Top of Given data

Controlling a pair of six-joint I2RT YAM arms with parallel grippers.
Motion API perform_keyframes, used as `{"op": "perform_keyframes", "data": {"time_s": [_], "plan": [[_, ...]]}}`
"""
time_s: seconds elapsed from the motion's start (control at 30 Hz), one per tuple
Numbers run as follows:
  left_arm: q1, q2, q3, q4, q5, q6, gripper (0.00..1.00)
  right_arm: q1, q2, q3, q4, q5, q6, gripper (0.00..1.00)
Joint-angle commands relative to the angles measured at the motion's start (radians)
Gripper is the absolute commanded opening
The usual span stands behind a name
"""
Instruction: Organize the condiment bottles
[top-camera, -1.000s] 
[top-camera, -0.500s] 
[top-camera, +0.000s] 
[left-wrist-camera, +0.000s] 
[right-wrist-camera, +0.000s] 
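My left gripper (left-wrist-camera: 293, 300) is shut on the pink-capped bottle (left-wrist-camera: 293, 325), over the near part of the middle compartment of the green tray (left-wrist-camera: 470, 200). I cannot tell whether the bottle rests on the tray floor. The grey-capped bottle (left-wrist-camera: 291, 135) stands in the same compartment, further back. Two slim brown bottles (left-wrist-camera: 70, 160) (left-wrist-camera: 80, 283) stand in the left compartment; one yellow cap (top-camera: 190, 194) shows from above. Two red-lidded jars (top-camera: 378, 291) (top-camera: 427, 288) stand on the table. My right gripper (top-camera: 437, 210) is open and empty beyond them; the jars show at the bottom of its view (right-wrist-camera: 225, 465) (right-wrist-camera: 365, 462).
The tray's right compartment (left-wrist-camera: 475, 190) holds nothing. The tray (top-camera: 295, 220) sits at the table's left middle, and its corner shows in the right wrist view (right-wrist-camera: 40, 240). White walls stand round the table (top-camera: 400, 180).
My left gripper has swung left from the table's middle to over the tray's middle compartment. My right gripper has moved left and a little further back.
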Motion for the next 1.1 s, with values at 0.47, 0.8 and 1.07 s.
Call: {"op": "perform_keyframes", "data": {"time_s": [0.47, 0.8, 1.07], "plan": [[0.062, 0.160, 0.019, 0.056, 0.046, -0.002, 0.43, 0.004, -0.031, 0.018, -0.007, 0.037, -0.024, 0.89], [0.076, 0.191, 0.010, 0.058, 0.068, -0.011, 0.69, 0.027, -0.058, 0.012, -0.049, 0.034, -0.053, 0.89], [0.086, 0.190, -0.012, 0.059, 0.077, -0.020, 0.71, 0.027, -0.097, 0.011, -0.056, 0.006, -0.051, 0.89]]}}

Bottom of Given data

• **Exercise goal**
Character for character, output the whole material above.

• **Finished task**
Controlling a pair of six-joint I2RT YAM arms with parallel grippers.
Motion API perform_keyframes, used as `{"op": "perform_keyframes", "data": {"time_s": [_], "plan": [[_, ...]]}}`
"""
time_s: seconds elapsed from the motion's start (control at 30 Hz), one per tuple
Numbers run as follows:
  left_arm: q1, q2, q3, q4, q5, q6, gripper (0.00..1.00)
  right_arm: q1, q2, q3, q4, q5, q6, gripper (0.00..1.00)
Joint-angle commands relative to the angles measured at the motion's start (radians)
Gripper is the absolute commanded opening
The usual span stands behind a name
"""
Instruction: Organize the condiment bottles
[top-camera, -1.000s] 
[top-camera, -0.500s] 
[top-camera, +0.000s] 
[left-wrist-camera, +0.000s] 
[right-wrist-camera, +0.000s] 
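My left gripper (left-wrist-camera: 293, 300) is shut on the pink-capped bottle (left-wrist-camera: 293, 325), over the near part of the middle compartment of the green tray (left-wrist-camera: 470, 200). I cannot tell whether the bottle rests on the tray floor. The grey-capped bottle (left-wrist-camera: 291, 135) stands in the same compartment, further back. Two slim brown bottles (left-wrist-camera: 70, 160) (left-wrist-camera: 80, 283) stand in the left compartment; one yellow cap (top-camera: 190, 194) shows from above. Two red-lidded jars (top-camera: 378, 291) (top-camera: 427, 288) stand on the table. My right gripper (top-camera: 437, 210) is open and empty beyond them; the jars show at the bottom of its view (right-wrist-camera: 225, 465) (right-wrist-camera: 365, 462).
The tray's right compartment (left-wrist-camera: 475, 190) holds nothing. The tray (top-camera: 295, 220) sits at the table's left middle, and its corner shows in the right wrist view (right-wrist-camera: 40, 240). White walls stand round the table (top-camera: 400, 180).
My left gripper has swung left from the table's middle to over the tray's middle compartment. My right gripper has moved left and a little further back.
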Motion for the next 1.1 s, with values at 0.47, 0.8 and 1.07 s.
Call: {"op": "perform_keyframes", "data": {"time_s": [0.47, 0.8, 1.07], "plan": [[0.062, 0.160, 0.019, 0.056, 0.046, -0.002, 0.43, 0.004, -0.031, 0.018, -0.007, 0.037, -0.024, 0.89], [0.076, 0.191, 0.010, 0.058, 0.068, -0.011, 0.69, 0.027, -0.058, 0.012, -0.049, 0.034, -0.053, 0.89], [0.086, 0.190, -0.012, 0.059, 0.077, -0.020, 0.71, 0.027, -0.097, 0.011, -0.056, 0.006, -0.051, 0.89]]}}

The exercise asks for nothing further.